Wednesday, May 22, 2013

Drama Desks and Obies

Nominee Laila Robbins (Sorry) and DD winner Richard Kind
(The Big Knife) at the Drama Desk After-Party
This time of year in the New York theater is crazy with the amount of prizes handed out. The week started with a one-two punch of award shows--the Drama Desks on Sunday May 19 and the Obies on Monday May 20. For the last few years, the two have been scheduled this close together and are amazingly different. The DDs honors on, Off- and Off-Off-Broadway and while fairly eclectic in their nominations, the winners tend to be pretty conventional. The Village Voice Obies, which celebrate everything non-Broadway, are anything but conventional. They don't even have categories, just citations for excellence, and they tend to go to the unusual. The DDs are formal with many attendees in tuxes (including me) and gowns while the Obiegoers are pretty casual and usually raucous. Last year, Linda Lavin had to pause in her acceptance speech for The Lyons to get the crowd to settle down. This year, the usually uncorseted Obies were restrained because just a few days earlier the Voice announced that Michael Feingold, its chief theater critic and chairman of the Obie committee, was being laid off. It was an emotional evening as the audience gave Feingold a standing ovation and winner after winner paid tribute to him.

DD presenter Tonya Pinkins
and nominee Julia Murney (Falling)
The DDs were held at Town Hall and the weather was not cooperating with a nasty rain falling as celebrities gathered on the red carpet. But once everyone got inside, the atmosphere improved. The show opened with a number from Hands on a Hard Body featuring almost the entire cast using a grand piano in place of the truck the characters must keep their gloves on. This is one of my favorite musicals of the season and it deserved  more than its abbreviated run. Hosting chores were shared by cast members from Old Jews Telling Jokes. It was refreshing to have comics explaining the rules of the awards and admonishing the winners to keep their acceptance speeches short. But the schtick of the Old Jews taking over emcee duties while a "real star" was being sought wore a bit thin. It did get nominee Tom Hanks (Lucky Guy) on stage in a funny ad-lib. Hanks later lost the Actor in a Play Award to Tracy Letts (Who's Afraid of Virginia Woolf?) who revealed he never received his DD award for writing August: Osage County. Steve Martin (nominated for his musical contribution to the Delacorte's As You Like It) also got into the act. He accompanied Andrea Martin on stage when she won for Pippin. "They said Andrea Martin," she mock chided him. Cicely Tyson received a standing ovation when she won for The Trip to Bountiful, and, referring to her long absence from Broadway said, "I don't know whether to stay away another 30 years or just stay."

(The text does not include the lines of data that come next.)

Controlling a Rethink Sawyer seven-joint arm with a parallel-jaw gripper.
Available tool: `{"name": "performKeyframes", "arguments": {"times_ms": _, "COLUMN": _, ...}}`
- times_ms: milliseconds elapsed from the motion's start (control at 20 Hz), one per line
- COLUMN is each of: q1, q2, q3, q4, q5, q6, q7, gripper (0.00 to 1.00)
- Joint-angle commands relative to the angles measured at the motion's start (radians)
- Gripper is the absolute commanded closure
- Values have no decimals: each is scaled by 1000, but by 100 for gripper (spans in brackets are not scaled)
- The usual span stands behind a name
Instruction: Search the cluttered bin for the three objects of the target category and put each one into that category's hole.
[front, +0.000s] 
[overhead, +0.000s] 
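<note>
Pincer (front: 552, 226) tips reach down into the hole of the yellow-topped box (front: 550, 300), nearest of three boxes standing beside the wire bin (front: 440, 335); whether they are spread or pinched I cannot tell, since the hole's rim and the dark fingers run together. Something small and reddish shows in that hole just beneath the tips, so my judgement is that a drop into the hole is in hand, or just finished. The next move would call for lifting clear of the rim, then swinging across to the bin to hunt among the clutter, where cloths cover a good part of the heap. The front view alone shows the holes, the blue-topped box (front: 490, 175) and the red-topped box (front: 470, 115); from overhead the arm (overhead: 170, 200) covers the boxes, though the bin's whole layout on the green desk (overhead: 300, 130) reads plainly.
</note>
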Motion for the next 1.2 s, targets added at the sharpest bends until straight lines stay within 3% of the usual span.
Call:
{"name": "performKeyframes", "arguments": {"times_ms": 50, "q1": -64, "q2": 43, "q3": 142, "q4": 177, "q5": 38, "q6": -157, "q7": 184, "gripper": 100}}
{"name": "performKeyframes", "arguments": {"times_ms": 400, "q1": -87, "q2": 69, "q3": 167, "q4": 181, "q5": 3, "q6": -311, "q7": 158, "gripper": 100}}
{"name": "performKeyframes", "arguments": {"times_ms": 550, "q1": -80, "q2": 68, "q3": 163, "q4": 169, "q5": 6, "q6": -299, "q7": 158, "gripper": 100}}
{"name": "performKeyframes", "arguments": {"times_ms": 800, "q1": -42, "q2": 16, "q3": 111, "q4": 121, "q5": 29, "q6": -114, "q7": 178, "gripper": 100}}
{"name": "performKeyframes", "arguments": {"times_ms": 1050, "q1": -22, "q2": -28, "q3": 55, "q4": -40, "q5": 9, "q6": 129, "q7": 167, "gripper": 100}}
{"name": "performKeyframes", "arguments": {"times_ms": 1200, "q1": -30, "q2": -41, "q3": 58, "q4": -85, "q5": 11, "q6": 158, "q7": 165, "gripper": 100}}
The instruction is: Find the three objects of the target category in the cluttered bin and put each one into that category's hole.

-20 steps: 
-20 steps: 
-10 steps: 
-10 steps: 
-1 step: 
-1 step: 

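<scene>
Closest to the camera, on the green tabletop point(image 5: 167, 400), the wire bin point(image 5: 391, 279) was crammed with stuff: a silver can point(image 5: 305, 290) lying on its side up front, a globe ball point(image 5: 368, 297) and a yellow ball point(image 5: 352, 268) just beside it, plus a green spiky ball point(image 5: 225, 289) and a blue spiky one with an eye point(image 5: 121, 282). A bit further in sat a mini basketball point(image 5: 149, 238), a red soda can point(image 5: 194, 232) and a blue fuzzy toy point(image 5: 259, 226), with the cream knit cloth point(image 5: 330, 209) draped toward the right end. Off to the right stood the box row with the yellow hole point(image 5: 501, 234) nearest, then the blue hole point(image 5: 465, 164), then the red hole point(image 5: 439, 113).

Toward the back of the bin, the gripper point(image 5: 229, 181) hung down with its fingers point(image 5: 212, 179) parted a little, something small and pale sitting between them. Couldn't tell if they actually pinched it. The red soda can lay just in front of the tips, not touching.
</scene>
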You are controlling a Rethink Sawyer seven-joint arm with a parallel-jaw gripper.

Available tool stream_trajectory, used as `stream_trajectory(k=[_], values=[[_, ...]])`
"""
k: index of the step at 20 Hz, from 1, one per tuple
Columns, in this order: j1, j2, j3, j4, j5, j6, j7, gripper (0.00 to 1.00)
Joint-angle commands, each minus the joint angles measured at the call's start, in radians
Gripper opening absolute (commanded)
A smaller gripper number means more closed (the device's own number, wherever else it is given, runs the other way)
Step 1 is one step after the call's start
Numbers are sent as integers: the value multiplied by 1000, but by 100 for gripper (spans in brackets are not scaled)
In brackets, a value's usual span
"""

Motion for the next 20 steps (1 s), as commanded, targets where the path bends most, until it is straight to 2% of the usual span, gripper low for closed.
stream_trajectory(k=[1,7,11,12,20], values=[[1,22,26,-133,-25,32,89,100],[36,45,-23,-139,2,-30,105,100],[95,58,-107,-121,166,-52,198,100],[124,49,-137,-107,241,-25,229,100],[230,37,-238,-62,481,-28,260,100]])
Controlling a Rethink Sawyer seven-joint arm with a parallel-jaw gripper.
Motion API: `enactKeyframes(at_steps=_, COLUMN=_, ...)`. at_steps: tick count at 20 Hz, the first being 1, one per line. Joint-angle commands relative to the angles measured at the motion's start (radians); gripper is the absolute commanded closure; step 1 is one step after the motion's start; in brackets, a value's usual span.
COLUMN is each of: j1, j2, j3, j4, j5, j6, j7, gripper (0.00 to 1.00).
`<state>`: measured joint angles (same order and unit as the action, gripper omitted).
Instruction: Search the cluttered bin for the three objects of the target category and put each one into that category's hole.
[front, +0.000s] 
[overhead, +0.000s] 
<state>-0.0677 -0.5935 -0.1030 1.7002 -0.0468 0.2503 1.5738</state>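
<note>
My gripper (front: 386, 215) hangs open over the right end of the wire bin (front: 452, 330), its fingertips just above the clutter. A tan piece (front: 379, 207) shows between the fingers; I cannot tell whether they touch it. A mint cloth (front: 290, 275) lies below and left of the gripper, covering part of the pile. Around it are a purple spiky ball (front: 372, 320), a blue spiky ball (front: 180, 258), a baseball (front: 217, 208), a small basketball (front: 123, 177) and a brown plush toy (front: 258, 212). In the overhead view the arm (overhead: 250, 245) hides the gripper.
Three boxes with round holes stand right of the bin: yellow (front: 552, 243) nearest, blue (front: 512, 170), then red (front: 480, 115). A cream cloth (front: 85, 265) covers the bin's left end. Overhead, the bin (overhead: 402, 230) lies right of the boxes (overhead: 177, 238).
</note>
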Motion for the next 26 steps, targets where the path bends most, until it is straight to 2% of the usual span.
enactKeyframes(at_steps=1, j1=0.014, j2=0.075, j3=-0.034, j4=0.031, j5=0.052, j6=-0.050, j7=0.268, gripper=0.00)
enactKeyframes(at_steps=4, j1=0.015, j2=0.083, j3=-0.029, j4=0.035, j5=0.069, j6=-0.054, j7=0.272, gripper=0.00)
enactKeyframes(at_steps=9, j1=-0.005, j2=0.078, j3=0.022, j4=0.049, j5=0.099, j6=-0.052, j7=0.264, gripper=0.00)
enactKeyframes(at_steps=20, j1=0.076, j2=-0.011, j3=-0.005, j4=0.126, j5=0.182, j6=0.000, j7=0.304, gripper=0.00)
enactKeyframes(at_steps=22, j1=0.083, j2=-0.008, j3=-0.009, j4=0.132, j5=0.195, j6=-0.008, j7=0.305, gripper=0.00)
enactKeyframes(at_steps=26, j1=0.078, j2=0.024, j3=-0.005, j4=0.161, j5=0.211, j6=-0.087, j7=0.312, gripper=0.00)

Ruthie Ann Miles and the cast of
Here Lies Love performing at the Obies
There were also moving performances from Katie Thompson of Giant (who should have been nominated), Lindsay Mendez of Dogfight and the casts of Working and Here Lies Love who also performed at the Obies the next night. That ceremony held at Webster Hall and hosted by Jeremy Shamos and Jessica Hecht of The Assembled Parties was full of surprises. I was so happy Detroit, my favorite play this season, shared the Best New American Play Award with Grimly Handsome, which had a short run at St. Marks Church-in-the-Bowery under the auspices of the Incubator Arts Project.

The highlight of the evening (aside from the standing ovation for Feingold) was Meryl Streep presenting lifetime achievement awards to veteran actresses Frances Sternhagen and Lois Smith. Both have had long careers, mainly on stage, and appeared this season as difficult matriarchs--Sternhagen in Liz Flahive's The Madrid at Manhattan Theatre Club and Smith in Sam Shepard's Heartless at Signature Theatre. Cyndi Lauper broke up the crowd as she read the erudite presentation speeches prepared for her in her thick Brooklyn accent, stumbling over the words and stopping with a wry "You're kidding, right?" The Kinky Boots songwriter handed out Obies to David Byrne and Fatboy Slim for the score of Here Lies Love, Dave Malloy for the score and Rachel Chavkin for the direction of Natasha, Pierre and the Great Comet of 1812, and costume designer Clint Ramos for sustained excellence. Ironically, Lauper had done the vocal of "Eleven Days" on the concept album of Love.

The owners of the Voice did announce they intend to continue with the Obies which include cash grants to theater companies and for Feingold to keep contributing to the publication and chairing the committee. Let's hope the Obies keep celebrating the unusual, the strange, and the outlandish.


Lois Smith and Frances Sternhagen
accepting Lifetime Achievement Obies.